The Hugh Keenleyside Dam near Castlegar was one of three built as part of the Columbia River Treaty. It has had a huge impact on the Columbia River valley all the way to Revelstoke. Photo: Contributed

The Hugh Keenleyside Dam near Castlegar was one of three built as part of the Columbia River Treaty. It has had a huge impact on the Columbia River valley all the way to Revelstoke.

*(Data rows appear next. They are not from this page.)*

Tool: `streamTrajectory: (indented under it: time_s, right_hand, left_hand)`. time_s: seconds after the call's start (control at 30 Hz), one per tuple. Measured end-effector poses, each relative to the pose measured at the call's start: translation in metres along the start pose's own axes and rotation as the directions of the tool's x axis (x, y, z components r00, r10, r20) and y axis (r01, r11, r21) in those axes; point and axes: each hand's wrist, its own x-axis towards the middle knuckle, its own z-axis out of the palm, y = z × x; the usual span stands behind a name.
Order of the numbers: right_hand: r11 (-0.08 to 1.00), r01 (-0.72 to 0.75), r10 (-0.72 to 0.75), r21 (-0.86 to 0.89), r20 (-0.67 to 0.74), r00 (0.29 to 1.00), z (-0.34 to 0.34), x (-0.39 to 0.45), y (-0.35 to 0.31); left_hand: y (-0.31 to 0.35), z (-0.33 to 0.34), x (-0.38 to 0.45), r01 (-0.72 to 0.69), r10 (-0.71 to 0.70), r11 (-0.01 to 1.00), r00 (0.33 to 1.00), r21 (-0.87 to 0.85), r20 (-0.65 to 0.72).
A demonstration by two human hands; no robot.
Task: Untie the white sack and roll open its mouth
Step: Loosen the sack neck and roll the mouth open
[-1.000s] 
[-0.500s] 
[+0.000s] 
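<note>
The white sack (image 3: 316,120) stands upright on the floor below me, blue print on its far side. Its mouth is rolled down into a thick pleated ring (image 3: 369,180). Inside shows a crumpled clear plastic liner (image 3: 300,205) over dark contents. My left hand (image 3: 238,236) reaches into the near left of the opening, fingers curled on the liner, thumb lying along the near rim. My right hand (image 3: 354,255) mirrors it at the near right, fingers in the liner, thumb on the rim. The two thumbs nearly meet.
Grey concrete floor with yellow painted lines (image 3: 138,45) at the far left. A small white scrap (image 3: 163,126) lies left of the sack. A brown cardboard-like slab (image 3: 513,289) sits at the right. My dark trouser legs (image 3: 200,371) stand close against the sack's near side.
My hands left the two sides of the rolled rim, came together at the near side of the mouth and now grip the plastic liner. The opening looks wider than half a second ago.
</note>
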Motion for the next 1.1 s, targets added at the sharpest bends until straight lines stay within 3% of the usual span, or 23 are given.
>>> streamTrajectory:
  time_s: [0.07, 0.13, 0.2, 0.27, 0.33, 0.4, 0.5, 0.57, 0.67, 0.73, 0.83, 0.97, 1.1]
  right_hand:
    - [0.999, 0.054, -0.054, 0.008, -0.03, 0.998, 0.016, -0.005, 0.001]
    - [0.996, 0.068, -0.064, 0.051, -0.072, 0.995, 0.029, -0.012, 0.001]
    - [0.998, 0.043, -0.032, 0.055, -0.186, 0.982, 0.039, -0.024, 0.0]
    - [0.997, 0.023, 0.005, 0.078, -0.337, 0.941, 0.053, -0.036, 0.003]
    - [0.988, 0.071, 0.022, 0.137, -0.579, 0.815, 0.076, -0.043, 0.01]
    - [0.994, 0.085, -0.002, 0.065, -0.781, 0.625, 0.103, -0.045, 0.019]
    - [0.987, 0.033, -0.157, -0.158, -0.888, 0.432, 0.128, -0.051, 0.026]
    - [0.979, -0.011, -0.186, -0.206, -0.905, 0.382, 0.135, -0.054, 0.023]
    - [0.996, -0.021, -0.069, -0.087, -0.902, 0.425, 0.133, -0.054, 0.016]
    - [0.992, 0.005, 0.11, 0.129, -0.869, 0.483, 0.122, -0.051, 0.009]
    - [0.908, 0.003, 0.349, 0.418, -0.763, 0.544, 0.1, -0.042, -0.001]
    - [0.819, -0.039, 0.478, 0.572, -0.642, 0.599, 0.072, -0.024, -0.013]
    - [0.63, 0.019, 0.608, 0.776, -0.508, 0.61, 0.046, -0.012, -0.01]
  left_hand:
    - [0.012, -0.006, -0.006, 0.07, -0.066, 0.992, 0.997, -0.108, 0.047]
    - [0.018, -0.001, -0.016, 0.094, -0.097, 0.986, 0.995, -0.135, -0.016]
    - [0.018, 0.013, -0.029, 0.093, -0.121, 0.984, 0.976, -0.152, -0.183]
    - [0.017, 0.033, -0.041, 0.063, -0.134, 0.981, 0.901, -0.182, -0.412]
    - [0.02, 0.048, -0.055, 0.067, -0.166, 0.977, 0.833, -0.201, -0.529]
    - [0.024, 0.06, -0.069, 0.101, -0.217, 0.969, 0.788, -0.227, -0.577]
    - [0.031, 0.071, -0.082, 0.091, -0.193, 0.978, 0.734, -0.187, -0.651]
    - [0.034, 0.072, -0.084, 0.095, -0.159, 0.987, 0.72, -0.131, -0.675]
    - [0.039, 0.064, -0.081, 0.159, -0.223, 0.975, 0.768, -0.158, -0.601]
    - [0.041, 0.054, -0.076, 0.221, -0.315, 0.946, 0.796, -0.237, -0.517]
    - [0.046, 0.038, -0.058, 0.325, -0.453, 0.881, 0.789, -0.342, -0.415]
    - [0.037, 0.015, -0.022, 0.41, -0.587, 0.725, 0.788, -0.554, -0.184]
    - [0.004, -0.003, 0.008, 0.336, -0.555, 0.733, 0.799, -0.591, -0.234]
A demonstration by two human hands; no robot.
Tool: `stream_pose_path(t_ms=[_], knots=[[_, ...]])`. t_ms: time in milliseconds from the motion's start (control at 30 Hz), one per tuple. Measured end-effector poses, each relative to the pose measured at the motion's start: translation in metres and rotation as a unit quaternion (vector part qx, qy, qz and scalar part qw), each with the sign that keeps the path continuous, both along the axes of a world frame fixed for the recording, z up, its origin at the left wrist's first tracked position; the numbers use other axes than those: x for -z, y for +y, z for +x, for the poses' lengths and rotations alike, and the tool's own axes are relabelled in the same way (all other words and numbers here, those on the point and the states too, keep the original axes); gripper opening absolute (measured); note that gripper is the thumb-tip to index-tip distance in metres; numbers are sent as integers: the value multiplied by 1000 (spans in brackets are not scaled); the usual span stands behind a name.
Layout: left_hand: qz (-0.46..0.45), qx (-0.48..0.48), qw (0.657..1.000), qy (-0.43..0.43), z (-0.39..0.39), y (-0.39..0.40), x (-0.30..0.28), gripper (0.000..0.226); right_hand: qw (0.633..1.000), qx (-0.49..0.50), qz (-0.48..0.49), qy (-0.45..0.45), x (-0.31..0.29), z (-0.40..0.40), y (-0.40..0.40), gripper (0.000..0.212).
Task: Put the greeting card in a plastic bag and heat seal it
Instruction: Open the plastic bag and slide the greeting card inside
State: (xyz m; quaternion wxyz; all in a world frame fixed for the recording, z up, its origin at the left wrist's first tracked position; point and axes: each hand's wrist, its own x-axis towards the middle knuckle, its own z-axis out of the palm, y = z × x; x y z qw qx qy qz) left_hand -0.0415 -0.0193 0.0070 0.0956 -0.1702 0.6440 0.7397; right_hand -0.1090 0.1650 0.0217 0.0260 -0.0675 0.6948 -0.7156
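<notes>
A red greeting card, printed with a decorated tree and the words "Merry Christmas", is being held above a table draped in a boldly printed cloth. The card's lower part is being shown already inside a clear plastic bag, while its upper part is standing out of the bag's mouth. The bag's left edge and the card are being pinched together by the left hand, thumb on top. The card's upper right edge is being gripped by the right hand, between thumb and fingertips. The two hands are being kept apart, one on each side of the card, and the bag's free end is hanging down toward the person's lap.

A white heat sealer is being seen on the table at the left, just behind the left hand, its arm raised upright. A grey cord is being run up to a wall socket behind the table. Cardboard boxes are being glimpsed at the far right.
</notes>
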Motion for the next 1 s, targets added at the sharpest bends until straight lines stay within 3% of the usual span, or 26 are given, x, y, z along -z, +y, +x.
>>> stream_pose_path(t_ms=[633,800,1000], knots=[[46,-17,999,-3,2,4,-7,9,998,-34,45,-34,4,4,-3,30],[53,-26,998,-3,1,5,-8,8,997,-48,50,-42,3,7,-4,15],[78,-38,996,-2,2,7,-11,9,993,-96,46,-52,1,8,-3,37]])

Photo: Contributed

Latest round of Columbia River Treaty talks wrap up in Cranbrook

Federal, provincial, U.S. and Indigenous representatives recently met for eight round of discussions

The eighth round of negotiations over the Columbia River Treaty wrapped up in Cranbrook on Wednesday, as representatives continued to work towards modernizing a decades-old water management agreement between Canada and the United States.

Delegates from the federal and provincial levels of government, along with the U.S. and First Nations, met for the talks in the ʔaq’am Community, where members from the Ktunaxa, Syilx/Okanagan and Secwepemc made presentations on the impacts of the treaty, according to Katrine Conroy, the provincial minister responsible for the negotiations.

“I think its great that the negotiations are back in the Basin,” said Conroy, the MLA for Kootenay West.

“…In the latest round of talks, the eighth round, the delegations talked about issues related to flood risk management and hydro power, as well as ecosystem co-operation. To that end, on behalf of Canada and B.C., there were representatives from the three First Nations, the Ktunaxa, Syilx/Okanagan and Secwepemc — they made presentations on ecosystem functions and salmon reintroduction.”

READ: Feds announce Indigenous inclusion in Columbia River Treaty talks

The Columbia River Treaty is a water management agreement that was signed between Canada and the United States in 1964. The treaty stipulated the construction of three dams on the Canadian side — Duncan, Hugh L. Keenleyside and Mica — while a fourth was constructed in Libby, MT.

In exchange for flood control, Canada also receives a share of incremental benefits from downstream power generation.

The treaty has been criticized for its lack of consultation with communities, particularly First Nations, when it came into effect over 50 years ago. The construction of the dams flooded approximately 110,000 hectares of land that impacted farms, tourism, forestry and Indigenous territory.

Conroy noted that the discussions around the treaty are important for future Basin residents who may be impacted by the renegotiated terms.

“I think it’s important, from my perspective as the Minister — and I’ve talked with [federal] Minister [Chrystia] Freeland about this — is that these are ongoing negotiations because these are negotiations that are going to affect generations to come, of people who live in the Basin,” Conroy said.

“50-60 years ago, when the initial discussions happened about the Columbia River Treaty, nobody was consulted. Nobody that lives in the Basin was consulted, the Indigenous people from the nation were not consulted and we need to make sure that this doesn’t happen again.

“It’s critically important that the voices of the people in the Basin are part of the negotiations at the table.”

Conroy added that the ongoing talks are going to take time and that a ninth round of discussions will occur in the United States in November, either in Washington DC or in one of the four states impacted by the Treaty — Washington, Idaho, Montana or Oregon.

There are two public consultation and information sessions coming up in the East Kootenay regarding the Columbia River Treaty. The College of the Rockies will be hosting one on Oct. 22 from 5-8 p.m. while the Jaffray Community Hall will be hosting a session the next day at the same time.